I came back from exercise this morning reflecting on just how difficult self-care really is. In our culture self care often focuses on appearances, dressing nicely, eating well, getting massages, doing exercises, shopping therapy, etc. all of which have their place, but before any of those things can really fit into true self care we need to do the hard work of looking inward and taking care of our emotional and spiritual life. That is often extremely difficult because looking inward and doing that work brings up old hurts and wounds that we’ve clung to, ineffective defense mechanisms, and the many ways we avoid confronting our inner selves by projecting outward and blaming others for the hurts we feel.
One of the most important steps we can take in being kind to ourselves is not taking things personally. It is a given that others will say or do things that have the power to hurt us, but if we can step back and not take it personally, we can walk away free and unwounded. I recall a session with one of my counselors when my husband and I were having marital difficulties. I ran to her, broken and sobbing, eager to point out just how thoughtless he was, but she wasn’t having any of it. “Stop,” I remember her saying, holding up her hand. “Instead of seeing yourself as a victim here, own your power. Stop personalizing what you are choosing to see as attacks and instead listen to them as important information he is giving you about himself and how he is perceiving things. Doing that will give you all sorts of insights and help you own your power instead of feeling like a victim.” After I got done being angry with her, I began parsing his remarks, and with her help, I began to see things from a different perspective. Being able to go home and say, “I’ve been thinking about what you said, and you were right about…..” opened the door to a real conversation.

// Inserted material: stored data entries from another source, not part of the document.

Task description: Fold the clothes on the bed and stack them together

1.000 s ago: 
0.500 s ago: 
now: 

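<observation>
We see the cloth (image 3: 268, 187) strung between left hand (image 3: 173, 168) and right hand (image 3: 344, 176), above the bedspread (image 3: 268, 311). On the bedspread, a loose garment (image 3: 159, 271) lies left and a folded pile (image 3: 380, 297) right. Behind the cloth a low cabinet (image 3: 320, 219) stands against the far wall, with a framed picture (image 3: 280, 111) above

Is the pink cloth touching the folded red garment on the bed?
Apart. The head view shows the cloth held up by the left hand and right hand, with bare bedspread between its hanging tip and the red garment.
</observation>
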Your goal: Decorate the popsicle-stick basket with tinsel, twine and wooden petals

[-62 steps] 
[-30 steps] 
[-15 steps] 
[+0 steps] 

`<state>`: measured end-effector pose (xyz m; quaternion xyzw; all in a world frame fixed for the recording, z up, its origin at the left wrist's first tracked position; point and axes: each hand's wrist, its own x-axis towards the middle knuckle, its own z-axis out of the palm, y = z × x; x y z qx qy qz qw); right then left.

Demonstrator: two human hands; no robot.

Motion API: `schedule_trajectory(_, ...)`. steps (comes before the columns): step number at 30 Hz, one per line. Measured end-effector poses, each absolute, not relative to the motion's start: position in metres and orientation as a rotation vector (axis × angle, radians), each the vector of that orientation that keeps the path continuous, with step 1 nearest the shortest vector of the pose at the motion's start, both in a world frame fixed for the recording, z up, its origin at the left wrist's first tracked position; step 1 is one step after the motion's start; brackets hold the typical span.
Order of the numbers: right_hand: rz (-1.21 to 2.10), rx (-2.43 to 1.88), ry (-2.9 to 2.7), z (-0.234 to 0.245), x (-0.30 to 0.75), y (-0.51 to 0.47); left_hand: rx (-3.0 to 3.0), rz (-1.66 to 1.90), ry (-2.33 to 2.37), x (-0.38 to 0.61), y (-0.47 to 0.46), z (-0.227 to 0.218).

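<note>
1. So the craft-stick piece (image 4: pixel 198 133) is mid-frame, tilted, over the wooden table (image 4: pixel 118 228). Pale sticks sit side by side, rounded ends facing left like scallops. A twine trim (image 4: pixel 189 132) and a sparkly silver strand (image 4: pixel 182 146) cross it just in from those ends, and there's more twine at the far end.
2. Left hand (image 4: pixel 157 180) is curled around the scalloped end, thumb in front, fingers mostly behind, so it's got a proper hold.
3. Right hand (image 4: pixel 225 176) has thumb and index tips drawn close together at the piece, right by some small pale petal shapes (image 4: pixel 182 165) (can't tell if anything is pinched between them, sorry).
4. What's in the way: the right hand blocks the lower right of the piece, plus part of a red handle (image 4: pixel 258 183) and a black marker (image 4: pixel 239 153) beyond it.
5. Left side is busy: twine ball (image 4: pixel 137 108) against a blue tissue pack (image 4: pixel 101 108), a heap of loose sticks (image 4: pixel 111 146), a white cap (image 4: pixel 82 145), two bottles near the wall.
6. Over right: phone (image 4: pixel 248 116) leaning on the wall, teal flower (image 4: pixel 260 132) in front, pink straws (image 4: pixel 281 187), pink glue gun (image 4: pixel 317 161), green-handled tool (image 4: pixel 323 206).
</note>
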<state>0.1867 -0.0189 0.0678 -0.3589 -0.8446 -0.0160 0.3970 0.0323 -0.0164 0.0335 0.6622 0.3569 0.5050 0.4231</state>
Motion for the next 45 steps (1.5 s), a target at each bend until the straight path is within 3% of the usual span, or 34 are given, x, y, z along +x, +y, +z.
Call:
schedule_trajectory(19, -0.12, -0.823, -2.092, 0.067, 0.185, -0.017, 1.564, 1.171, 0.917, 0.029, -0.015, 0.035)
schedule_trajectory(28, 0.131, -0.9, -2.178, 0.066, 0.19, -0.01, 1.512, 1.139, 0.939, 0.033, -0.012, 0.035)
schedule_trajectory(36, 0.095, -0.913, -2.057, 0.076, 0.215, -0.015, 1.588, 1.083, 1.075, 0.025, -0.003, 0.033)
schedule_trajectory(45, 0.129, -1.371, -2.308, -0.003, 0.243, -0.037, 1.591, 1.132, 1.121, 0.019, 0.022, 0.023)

Learning not to take others’ words and actions personally did not come easily, but it is a skill that I’ve honed over a period of time, and I highly recommend it as a critical aspect of self-care. What I discovered is that people can only hurt me when I allow them to. Instead of personalizing their attacks or criticisms, I can hear what they are saying as important information I need to better understand them. And if their remarks and behavior are toxic and uncalled for, I still don’t need to take them personally. Not taking what others say and do personally is an important way of owning our own power. We may not be able to change something, but we also do not need to allow failure or differences of opinion to diminish us. Over time, I’ve learned to hear criticism from others as helpful information I can use to do a better job and be a better person.
I can’t stress enough just how crucial the 12 steps have been in helping me negotiate the shoals of life. Learning acceptance, to let go and let God, to live and let live, to live one day at a time, and to develop an attitude of gratitude are only a few of the gifts the program has given me. All have been critical in learning how to care for myself. Not having to be right or in control has been such a blessing. Keeping up appearances and needing to be strong when I’m feeling weak is such hard work, which I no longer feel compelled to do. What a relief to rest in the arms of my higher power and to allow it to be in charge.
God, grant me the serenity to accept the things I cannot change, the courage to change the things I can, and the wisdom to know the difference.